*** Begin section ***

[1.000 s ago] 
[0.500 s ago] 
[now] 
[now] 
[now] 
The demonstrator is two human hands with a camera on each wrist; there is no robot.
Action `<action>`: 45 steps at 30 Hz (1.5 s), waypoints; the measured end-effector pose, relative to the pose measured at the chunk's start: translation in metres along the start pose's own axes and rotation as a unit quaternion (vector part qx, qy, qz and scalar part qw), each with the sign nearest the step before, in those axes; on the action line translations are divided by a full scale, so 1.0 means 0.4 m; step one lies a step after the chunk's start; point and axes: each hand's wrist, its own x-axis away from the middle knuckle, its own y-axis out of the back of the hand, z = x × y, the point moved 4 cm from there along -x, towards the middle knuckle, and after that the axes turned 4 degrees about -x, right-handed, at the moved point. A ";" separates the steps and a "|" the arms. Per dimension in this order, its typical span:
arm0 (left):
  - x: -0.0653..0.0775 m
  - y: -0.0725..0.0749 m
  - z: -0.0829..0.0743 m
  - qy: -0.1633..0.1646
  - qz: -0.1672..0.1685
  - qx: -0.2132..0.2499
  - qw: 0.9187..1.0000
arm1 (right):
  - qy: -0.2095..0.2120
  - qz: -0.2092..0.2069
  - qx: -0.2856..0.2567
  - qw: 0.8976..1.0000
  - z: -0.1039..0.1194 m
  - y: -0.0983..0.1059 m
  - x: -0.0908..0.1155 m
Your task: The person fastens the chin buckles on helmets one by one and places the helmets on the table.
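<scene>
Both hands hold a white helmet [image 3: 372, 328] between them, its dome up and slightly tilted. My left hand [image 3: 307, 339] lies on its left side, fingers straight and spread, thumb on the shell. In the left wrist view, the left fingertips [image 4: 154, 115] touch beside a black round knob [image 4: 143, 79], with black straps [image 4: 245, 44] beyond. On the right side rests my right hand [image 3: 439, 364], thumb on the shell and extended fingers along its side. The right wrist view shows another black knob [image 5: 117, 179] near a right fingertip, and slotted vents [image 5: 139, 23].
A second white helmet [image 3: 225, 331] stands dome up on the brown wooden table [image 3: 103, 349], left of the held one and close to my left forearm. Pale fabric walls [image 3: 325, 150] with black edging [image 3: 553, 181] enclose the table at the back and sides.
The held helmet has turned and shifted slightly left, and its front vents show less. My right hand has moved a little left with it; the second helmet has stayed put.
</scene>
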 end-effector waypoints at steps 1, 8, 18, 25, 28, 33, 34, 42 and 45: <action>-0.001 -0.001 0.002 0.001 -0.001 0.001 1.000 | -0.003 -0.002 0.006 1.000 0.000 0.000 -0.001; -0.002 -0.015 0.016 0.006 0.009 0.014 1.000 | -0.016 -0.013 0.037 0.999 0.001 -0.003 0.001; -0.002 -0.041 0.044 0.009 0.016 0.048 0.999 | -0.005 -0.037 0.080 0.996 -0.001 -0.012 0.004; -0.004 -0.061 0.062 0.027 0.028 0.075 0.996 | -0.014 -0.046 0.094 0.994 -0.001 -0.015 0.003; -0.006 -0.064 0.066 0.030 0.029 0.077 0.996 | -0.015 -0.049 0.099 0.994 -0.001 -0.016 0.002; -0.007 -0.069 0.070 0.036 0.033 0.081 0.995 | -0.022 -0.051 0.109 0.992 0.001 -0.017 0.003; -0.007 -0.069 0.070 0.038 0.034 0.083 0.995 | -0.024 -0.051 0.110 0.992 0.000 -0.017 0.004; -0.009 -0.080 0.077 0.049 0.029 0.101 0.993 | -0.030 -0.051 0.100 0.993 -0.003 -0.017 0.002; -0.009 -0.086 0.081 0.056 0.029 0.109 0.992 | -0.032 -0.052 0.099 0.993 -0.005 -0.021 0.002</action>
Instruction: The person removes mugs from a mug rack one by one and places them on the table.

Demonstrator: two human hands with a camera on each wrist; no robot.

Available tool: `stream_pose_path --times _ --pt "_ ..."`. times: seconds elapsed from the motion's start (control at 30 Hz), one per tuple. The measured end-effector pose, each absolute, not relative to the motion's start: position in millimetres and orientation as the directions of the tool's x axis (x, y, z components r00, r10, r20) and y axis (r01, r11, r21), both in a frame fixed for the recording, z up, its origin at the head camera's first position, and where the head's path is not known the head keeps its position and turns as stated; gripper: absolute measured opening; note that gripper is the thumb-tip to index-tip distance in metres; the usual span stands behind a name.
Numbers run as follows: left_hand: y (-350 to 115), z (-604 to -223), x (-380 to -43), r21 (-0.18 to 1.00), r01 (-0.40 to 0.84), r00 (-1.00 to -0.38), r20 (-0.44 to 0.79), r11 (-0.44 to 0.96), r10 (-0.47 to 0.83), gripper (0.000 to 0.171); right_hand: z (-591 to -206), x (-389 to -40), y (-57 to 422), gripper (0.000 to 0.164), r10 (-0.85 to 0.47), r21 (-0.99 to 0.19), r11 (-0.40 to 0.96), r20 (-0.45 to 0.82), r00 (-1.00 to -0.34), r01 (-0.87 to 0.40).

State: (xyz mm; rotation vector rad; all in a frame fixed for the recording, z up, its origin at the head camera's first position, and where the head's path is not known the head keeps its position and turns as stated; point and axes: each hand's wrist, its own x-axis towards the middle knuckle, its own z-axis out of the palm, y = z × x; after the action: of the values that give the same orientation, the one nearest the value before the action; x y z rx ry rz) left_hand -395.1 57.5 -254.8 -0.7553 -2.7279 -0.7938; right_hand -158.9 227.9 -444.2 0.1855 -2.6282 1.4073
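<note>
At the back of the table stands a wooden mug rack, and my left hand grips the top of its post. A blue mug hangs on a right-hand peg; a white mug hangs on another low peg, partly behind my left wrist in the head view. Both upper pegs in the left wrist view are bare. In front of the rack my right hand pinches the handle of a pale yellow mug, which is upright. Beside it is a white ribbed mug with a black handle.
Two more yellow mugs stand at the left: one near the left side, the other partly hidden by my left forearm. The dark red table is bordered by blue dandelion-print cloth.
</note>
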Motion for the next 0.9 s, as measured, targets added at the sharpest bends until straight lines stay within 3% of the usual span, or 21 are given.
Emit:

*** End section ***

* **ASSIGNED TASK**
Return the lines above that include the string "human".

* **EXERCISE RESPONSE**
The demonstrator is two human hands with a camera on each wrist; there is no robot.
Demonstrator: two human hands with a camera on each wrist; no robot.

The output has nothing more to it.